Меня никто не встретит. Целый год меня не было в городе, но я знал, что всё это время никто не замечал моего отсутствия. Я вернусь, но ничьи глаза не улыбнутся мне навстречу и ничьи руки не обовьются вокруг моей шеи, когда я выйду из вагона. Я уезжал, никем не замеченный и таким же незамеченным вернусь обратно. Придется разыграть перед собой героя-неудачника, всеми оставленного ради чего-то лучшего. Город забыл меня, дождевой водой смыл следы моих ног с асфальта, чужими руками были стерты мои отпечатки пальцев со всех звонков, поручней и перил. Все забыли, как звучит моё имя, произнесенное вслух. Никто не произносил моего имени. Не потому, что оно было священным, нет, оно было просто забытым, начисто выбеленным из памяти.
– Как зовут твоего друга? Я слышала, у него какое-то экзотическое имя.
– Ни за что не угадаешь.
– Говори, не угадаю!
– А ты попробуй.
Дети знали имя и покатывались со смеху, шепча что-то друг другу на ухо.

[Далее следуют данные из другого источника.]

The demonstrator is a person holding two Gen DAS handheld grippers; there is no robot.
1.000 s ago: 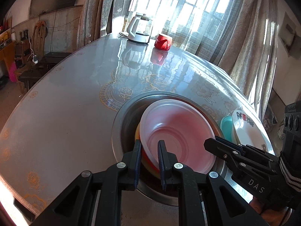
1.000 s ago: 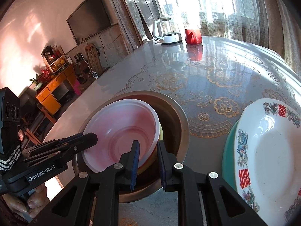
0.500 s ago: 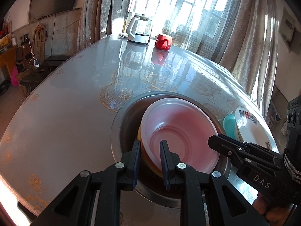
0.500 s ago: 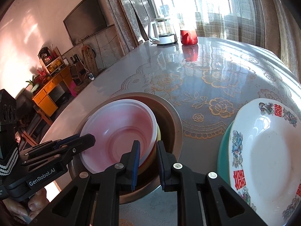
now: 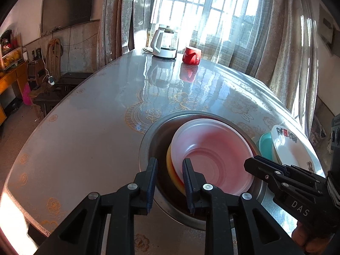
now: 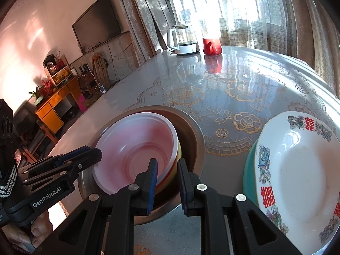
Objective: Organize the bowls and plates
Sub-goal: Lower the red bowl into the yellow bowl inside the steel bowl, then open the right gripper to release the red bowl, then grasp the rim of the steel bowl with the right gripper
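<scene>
One pink translucent plastic bowl (image 6: 131,144), being released into round steel basin (image 5: 148,140) at table (image 5: 85,138) near edge. Left hand-held gripper (image 5: 170,165): jaws just opening, astride rim, unpressed. Right hand-held gripper (image 6: 166,165): clamped on rim. Next: unclamp, lift clear.

Both wrist views look steeply down along their tongs, close over the worktop (image 5: 85,140); both share the translucent pink plastic bowl (image 5: 212,157) (image 6: 138,148).
</scene>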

Никто не знал моего настоящего имени. Никто не знал, что значит думать обо мне. Мне казалось, что с тех самых пор, как меня не стало на городской карте, меня не стало в мыслях всех, кого я знал. Я был погребен в чужих городах, среди чужих глаз и незнакомых голосов, в шуме которых терялся мой собственный голос, никем не узнанный. Я был погребен в чужих головах вместе с прахом воспоминаний обо всем прошедшем и хранился там, как ненужный хлам, который только и ждет того, чтобы оказаться выброшенным окончательно. Меня никто не будет ждать на вокзале, никто, кроме воспоминаний не раскроет для меня объятий. Никто, кроме воспоминаний о том, как когда-то меня здесь ждали, когда-то меня всем сердцем любили, когда-то я был для кого-то самым близким. Тогда мне казалось, что любить и ждать можно вечно, тогда мне казалось, что я заслуживаю того, чтобы меня ждали. Когда это было? Реальность снова била в глаза. Ни в чьей жизни я не занимал важного места, хотя в этом нет ничьей вины, кроме моей собственной.
– Бывает, что нужно встретить человека просто потому, что знаешь, что он ждет.
– Не люблю так. Это же в некотором роде лицемерие. По-моему, лучше сразу соврать, что не можешь, чтобы не изображать радость.
– Да, но…
Я сам скрыл свои мысли под скорлупой ничего не значащих слов, я скрыл всего себя от людей, я даже имя своё от них спрятал, никто не узнал меня до конца, хуже того, никто не узнал меня даже с начала. Меня знал лишь Тимур, но его больше нет. Меня знала Алла, но возможно, что это мне только казалось.